WORK TO BE COMPLETED: Produce an exact transcription of the listing below, omitting the pictures.

STORED DATA:
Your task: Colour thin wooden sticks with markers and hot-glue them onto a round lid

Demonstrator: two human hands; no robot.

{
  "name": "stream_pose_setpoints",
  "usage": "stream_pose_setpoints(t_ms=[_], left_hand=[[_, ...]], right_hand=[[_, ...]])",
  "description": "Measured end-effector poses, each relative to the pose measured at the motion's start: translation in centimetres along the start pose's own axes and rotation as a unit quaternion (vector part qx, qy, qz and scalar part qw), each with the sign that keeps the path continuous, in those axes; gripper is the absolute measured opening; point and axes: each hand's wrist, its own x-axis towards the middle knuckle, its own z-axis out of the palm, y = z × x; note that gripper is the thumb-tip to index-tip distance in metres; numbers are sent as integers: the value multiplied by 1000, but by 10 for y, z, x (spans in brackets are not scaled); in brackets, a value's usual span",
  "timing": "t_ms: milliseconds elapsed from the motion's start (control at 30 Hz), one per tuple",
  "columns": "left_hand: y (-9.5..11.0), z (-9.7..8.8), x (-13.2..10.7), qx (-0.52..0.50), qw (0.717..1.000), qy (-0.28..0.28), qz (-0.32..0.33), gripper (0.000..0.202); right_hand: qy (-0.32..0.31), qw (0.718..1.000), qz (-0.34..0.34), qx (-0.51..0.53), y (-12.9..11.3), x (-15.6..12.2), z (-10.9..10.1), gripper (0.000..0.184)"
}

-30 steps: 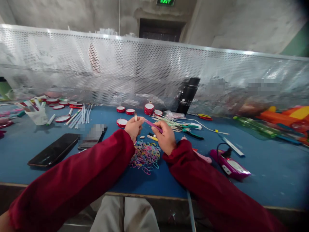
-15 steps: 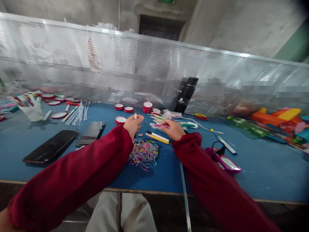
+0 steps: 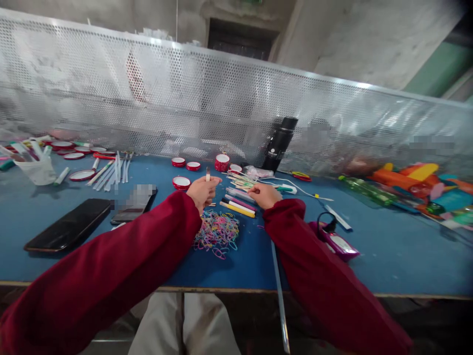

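Gone from the right hand [image 3: 266, 195], the purple pen [image 3: 242, 203] lies on the table [image 3: 380, 256], its long axis slanting from far left to near right. From my end, the left hand [image 3: 204, 191] grips a pale stick [image 3: 208, 175] upright; I can't tell whether the narrowed right hand holds anything. Lettering on the bottle [image 3: 283, 140] is unreadable; both forearms [image 3: 148, 251] reach forward, converging.
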Motion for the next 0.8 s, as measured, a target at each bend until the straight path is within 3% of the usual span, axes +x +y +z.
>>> stream_pose_setpoints(t_ms=[400, 800], left_hand=[[-7, -3, 6, 22, 999, -34, 4, 3], [-7, -5, 5, 24, 999, -21, 3, 6]], right_hand=[[-43, 994, -84, 46, -31, -19, -1, 21], [-28, 998, -59, 2, -34, -22, -11, 13]])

WRITTEN ANSWER:
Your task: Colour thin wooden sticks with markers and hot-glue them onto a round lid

Demonstrator: two human hands; no robot.

{
  "name": "stream_pose_setpoints",
  "usage": "stream_pose_setpoints(t_ms=[_], left_hand=[[_, ...]], right_hand=[[_, ...]])",
  "description": "Measured end-effector poses, each relative to the pose measured at the motion's start: translation in centimetres along the start pose's own axes and rotation as a unit quaternion (vector part qx, qy, qz and scalar part qw), each with the sign that keeps the path continuous, in those axes; gripper is the absolute measured opening; point and axes: each hand's wrist, its own x-axis towards the middle knuckle, its own z-axis out of the palm, y = z × x; note that gripper is the thumb-tip to index-tip distance in metres; numbers are sent as integers: the value multiplied by 1000, but by 10 for y, z, x (spans in brackets are not scaled); in brackets, a value's usual span",
  "timing": "t_ms: milliseconds elapsed from the motion's start (control at 30 Hz), one per tuple",
  "columns": "left_hand: y (-9.5..11.0), z (-9.7..8.8), x (-13.2..10.7), qx (-0.52..0.50), qw (0.717..1.000), qy (-0.28..0.28), qz (-0.32..0.33), gripper (0.000..0.202); right_hand: qy (-0.32..0.31), qw (0.718..1.000), qz (-0.34..0.34), qx (-0.51..0.53), y (-12.9..11.3), x (-15.6..12.2), z (-10.9..10.1), gripper (0.000..0.184)"
}

-30 steps: 
-15 steps: 
+0 steps: 

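Gone from the right hand [image 3: 266, 195], the purple pen [image 3: 242, 203] lies on the table [image 3: 380, 256], its long axis slanting from far left to near right. From my end, the left hand [image 3: 204, 191] grips a pale stick [image 3: 208, 175] upright; I can't tell whether the narrowed right hand holds anything. Lettering on the bottle [image 3: 283, 140] is unreadable; both forearms [image 3: 148, 251] reach forward, converging.
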Motion for the next 0.8 s, as measured, a target at each bend until the straight path is within 3% of the usual span, axes +x +y +z.
>>> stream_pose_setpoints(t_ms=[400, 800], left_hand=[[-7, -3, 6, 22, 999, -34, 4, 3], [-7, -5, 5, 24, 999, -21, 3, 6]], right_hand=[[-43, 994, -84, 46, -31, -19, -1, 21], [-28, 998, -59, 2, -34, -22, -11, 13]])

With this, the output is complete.